PSC Berlin was renamed 1. SC Berlin on 23 April 1990. Sports club SC Berlin then emerged as the legal successor to 1. SC Berlin at the turn of the year. Several more departments became independent or joined other clubs. The former men's handball team of SC Dynamo Berlin joined SV Preußen Berlin and formed handball club HC Preußen Berlin. The men's volleyball players joined SCC Berlin and the women's handball players joined CJD Berlin. The focus of SC Berlin in the following years was primarily swimming, figure skating and speed skating. Successful swimmers of the club during this period were Steffen Zesner, Daniela Hunger and Ingolf Rasch. Budō athletes of SC Berlin founded a new SC Dynamo Hoppegarten in 1996.

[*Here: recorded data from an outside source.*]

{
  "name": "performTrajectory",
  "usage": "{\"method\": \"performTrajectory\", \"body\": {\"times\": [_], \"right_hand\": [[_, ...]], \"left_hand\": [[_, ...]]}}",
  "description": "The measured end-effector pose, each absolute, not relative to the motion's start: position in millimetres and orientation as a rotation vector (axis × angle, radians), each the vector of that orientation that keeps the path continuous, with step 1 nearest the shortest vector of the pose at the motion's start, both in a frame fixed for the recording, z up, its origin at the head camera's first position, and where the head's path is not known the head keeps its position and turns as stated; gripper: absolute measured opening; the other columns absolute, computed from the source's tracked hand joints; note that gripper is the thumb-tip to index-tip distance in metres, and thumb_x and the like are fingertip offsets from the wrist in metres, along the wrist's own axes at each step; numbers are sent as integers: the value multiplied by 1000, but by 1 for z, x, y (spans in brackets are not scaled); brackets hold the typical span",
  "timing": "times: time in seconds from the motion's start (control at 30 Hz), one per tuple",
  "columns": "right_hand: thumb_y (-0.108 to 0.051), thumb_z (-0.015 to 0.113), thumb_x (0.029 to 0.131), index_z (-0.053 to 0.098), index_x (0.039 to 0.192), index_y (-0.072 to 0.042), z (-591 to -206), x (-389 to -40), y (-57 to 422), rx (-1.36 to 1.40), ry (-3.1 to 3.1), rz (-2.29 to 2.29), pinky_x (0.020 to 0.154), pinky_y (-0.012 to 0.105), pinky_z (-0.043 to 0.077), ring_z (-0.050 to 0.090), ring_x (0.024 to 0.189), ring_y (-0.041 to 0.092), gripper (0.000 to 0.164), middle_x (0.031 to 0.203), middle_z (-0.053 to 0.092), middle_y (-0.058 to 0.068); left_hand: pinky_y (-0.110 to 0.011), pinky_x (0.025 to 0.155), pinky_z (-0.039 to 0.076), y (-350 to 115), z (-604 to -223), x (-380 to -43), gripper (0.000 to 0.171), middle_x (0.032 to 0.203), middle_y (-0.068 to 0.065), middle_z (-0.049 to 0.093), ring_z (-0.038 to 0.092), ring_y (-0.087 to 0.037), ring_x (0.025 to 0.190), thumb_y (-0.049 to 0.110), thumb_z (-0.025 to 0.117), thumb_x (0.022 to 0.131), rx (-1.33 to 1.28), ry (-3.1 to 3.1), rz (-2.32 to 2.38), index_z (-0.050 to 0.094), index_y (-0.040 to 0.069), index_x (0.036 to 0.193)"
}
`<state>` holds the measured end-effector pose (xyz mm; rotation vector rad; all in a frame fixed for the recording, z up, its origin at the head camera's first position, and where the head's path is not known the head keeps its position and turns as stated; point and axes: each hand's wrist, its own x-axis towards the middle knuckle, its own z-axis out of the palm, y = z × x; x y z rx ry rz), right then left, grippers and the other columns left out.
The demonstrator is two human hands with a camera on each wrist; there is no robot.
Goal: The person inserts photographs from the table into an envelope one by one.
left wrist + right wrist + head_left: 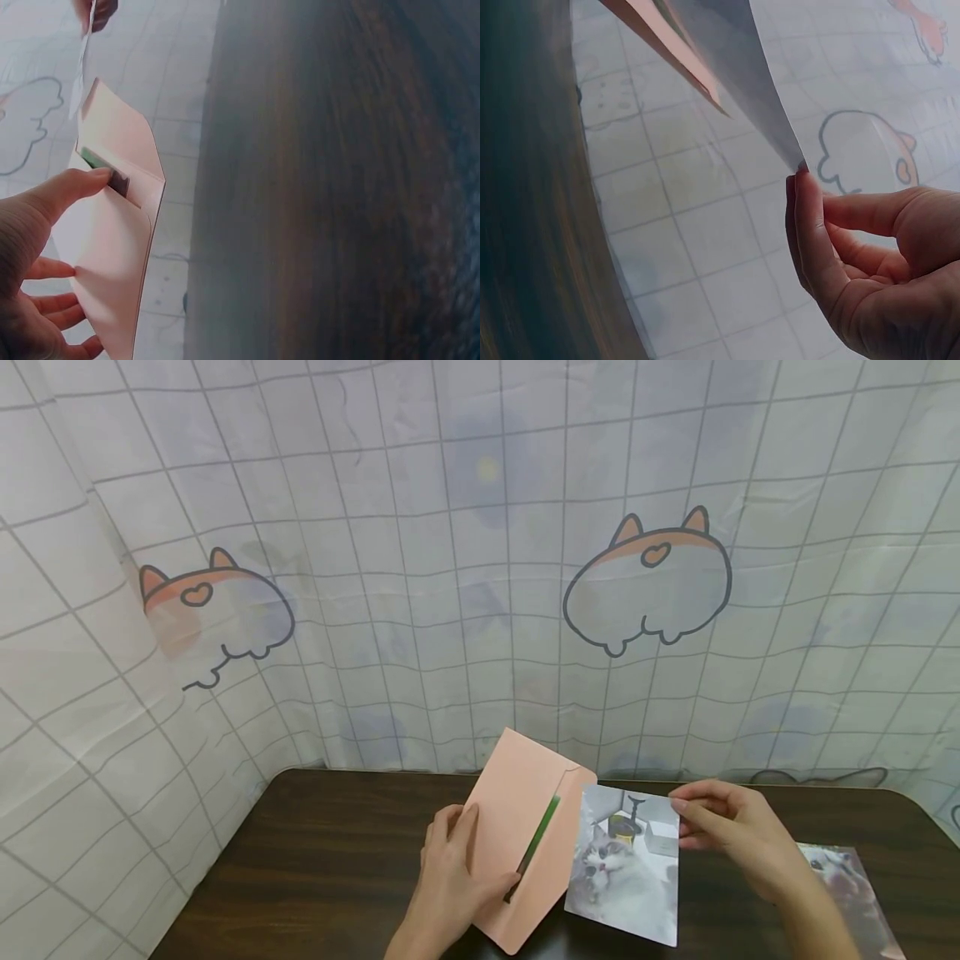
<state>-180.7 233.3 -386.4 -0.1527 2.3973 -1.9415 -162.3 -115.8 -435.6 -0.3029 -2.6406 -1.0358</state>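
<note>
A pink envelope [504, 802] is tilted in my left hand [452, 881], its flap lifted. The left thumb presses at the pocket's mouth while the other fingers lie along the envelope's side and back. Inside the mouth shows a green and dark strip [542, 837], the edge of something mostly hidden. My right hand [738, 835] pinches the upper right corner of a photo card [626, 877] between thumb and fingers. Printed on the card is a pale, fluffy cat. The card hangs just right of the envelope; in the right wrist view its plain side [724, 67] shows.
Another photo print [855, 893] lies on the dark wooden table [315, 852] at the right, partly behind my right forearm. A white gridded curtain [420, 610] with cartoon corgi drawings hangs along the table's back and left edges.
</note>
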Motion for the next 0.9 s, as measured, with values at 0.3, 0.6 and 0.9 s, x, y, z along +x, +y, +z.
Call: {"method": "performTrajectory", "body": {"times": [0.3, 0.6, 0.9], "right_hand": [[0, 60, 105, 61, 120, 21, -387, -180, 222, -158, 2389, -1935, 70, 32, 63, 67, 76, 14, 26, 90, 69, 1], [0, 59, 105, 59, 121, 22, -388, -181, 217, -154, 2353, -1928, 71, 32, 63, 66, 78, 14, 27, 93, 69, 0], [-1, 60, 105, 59, 122, 22, -388, -180, 212, -150, 2352, -1904, 70, 32, 63, 68, 76, 14, 29, 92, 70, 3]], "left_hand": [[-62, 96, 47, -112, -435, -160, 93, 141, -16, 48, 48, -38, 126, 41, 95, 75, -317, -2645, -1017, 56, 1, 149], [-61, 96, 48, -109, -435, -161, 91, 141, -17, 47, 47, -40, 127, 36, 95, 76, -311, -2669, -1028, 56, -1, 149], [-64, 98, 43, -107, -436, -159, 91, 142, -18, 47, 47, -40, 128, 33, 96, 76, -336, -2661, -994, 55, -2, 149]]}}
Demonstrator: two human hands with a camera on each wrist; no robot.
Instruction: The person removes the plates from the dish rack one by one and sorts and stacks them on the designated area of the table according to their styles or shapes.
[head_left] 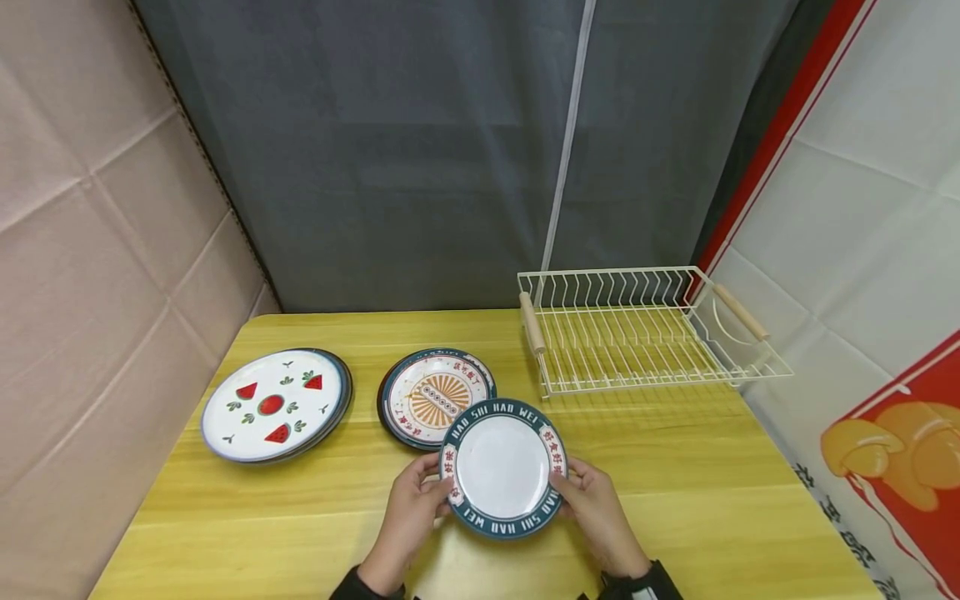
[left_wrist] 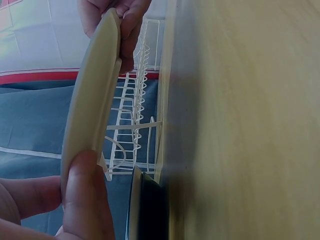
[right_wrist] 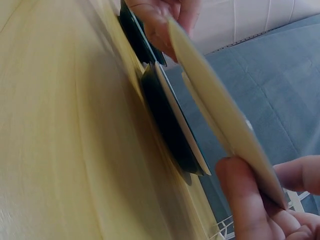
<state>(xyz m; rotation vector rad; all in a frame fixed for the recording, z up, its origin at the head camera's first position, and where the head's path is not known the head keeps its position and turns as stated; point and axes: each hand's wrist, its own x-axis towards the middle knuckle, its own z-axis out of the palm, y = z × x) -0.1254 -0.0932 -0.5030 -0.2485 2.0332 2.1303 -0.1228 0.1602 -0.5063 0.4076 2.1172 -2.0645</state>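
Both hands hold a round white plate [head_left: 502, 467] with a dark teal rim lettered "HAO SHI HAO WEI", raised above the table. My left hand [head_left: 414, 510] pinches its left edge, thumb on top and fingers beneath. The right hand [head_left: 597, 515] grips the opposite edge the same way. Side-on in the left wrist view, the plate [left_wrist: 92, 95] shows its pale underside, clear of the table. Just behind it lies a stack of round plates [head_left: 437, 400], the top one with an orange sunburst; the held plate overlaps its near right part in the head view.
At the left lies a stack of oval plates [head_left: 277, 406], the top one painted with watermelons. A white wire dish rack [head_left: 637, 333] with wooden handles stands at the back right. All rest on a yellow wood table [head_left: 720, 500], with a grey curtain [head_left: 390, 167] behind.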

SC Berlin had 3,100 members as of 2025. The club has 15 departments in various sports and has produced numerous Olympic athletes of Germany. The sports club is still based in the Sportforum Hohenschönhausen.

==Honours==
SC Dynamo Berlin produced numerous well-known athletes, including Christoph Höhne (racewalking), Ilona Slupianek (shot put), Karin Janz (gymnastics), Maxi Gnauck (artistic gymnastics), Axel Peschel (cycle racing), Joachim Ziesche and Dietmar Peters (ice hockey), Helga Haase (speed skating), and Barbara Krause (swimming).